(SUPPLIED MATERIAL)
____________________

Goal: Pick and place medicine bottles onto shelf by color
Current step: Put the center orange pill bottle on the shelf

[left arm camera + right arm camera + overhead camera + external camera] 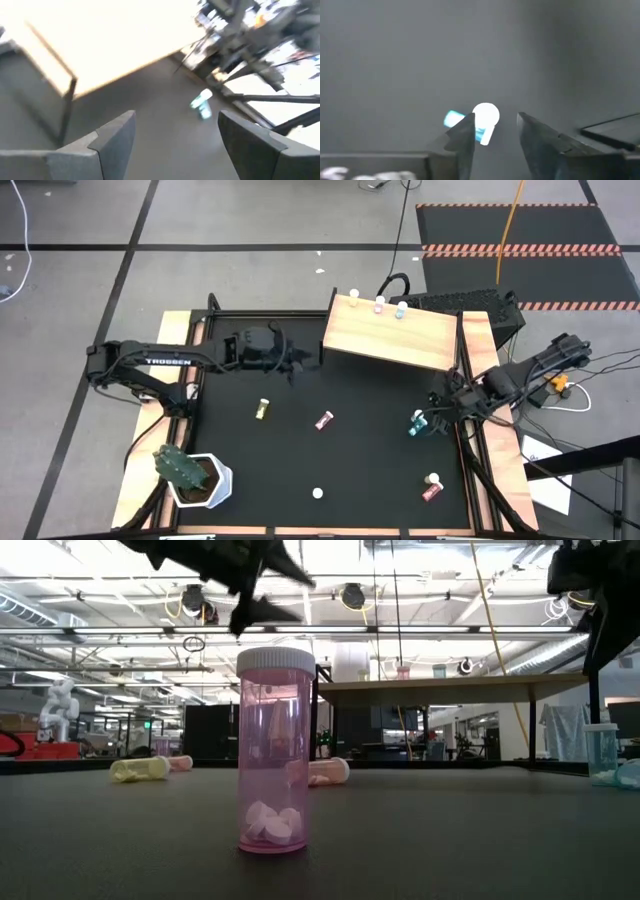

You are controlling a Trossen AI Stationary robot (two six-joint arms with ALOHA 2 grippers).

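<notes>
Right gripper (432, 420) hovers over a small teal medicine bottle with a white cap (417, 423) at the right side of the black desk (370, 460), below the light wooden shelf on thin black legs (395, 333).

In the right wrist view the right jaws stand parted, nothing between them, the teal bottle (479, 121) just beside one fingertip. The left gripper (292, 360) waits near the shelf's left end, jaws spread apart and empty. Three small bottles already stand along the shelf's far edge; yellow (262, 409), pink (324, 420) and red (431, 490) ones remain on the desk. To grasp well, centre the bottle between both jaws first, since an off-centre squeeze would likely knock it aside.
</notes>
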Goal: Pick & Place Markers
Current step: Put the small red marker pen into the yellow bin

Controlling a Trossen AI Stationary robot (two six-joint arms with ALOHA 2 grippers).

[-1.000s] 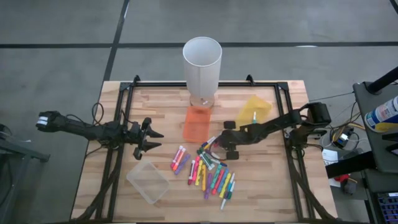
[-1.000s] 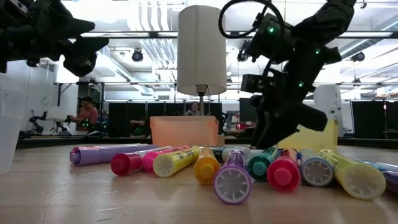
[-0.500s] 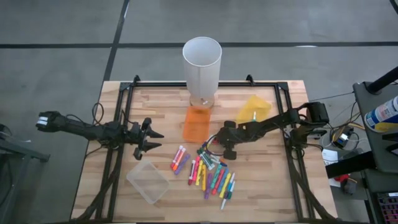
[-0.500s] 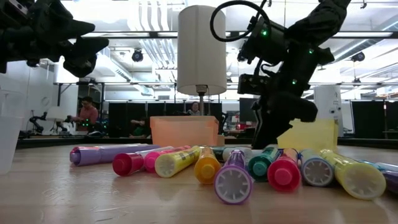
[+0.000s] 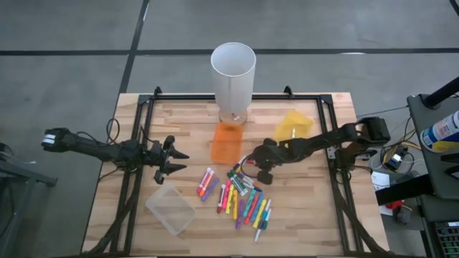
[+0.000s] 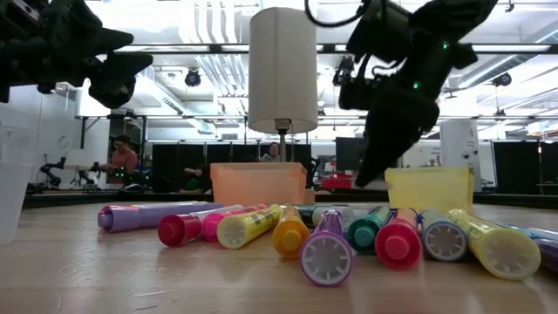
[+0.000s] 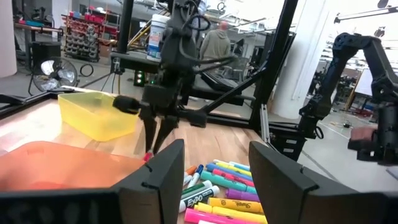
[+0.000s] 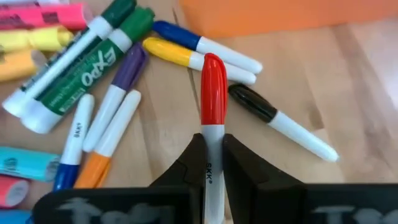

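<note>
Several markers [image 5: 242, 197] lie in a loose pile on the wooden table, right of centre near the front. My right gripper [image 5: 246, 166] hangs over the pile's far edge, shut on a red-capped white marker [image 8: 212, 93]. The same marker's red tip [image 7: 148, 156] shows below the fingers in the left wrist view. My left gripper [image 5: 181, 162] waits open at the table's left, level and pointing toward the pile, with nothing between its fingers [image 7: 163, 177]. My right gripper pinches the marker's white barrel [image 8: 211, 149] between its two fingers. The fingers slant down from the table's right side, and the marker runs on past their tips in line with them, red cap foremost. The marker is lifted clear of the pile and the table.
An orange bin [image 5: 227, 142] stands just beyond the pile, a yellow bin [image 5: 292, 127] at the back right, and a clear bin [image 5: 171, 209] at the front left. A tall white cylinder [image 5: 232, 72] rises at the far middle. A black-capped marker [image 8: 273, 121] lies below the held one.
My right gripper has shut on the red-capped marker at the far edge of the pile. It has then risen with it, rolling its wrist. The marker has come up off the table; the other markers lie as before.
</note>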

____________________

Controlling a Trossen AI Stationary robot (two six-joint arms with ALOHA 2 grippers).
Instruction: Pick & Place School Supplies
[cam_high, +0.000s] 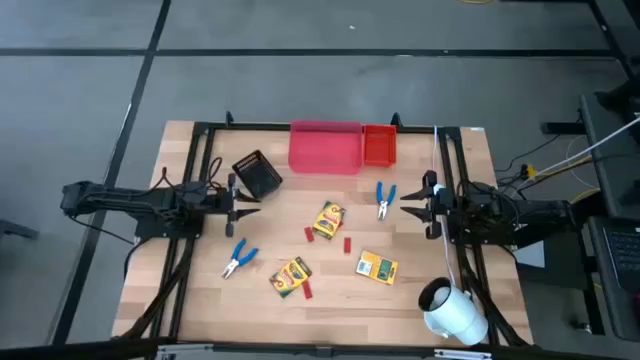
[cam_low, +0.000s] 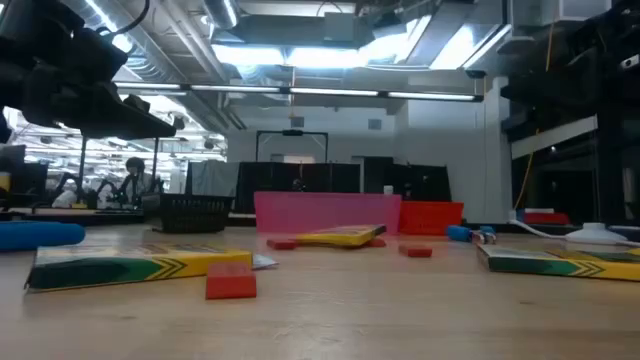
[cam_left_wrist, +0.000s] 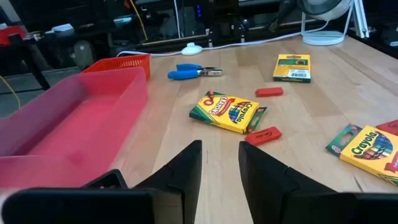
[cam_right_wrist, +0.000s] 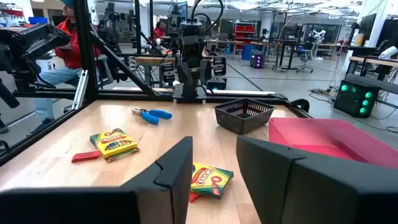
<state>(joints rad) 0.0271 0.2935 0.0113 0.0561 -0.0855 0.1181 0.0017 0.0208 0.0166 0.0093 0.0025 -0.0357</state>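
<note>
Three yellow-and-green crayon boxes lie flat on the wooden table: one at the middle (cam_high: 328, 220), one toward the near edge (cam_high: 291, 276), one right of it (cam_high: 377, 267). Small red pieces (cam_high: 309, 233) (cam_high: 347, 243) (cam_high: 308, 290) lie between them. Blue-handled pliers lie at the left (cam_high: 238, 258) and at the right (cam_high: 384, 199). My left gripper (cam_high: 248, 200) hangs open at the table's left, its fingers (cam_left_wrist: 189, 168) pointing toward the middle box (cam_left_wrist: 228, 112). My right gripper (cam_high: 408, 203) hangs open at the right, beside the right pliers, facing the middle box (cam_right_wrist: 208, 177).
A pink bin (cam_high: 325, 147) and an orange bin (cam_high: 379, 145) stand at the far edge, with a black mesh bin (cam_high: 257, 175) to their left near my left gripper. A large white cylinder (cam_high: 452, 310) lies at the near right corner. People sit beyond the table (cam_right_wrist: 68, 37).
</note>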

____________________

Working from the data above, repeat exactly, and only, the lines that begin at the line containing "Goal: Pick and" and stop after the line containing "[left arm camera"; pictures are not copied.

(WORKED SOLUTION)
Goal: Pick and place medicine bottles onto shelf by color
Current step: Put the center orange pill bottle on the shelf

[left arm camera + right arm camera + overhead camera + external camera] 

The exercise requires no additional content.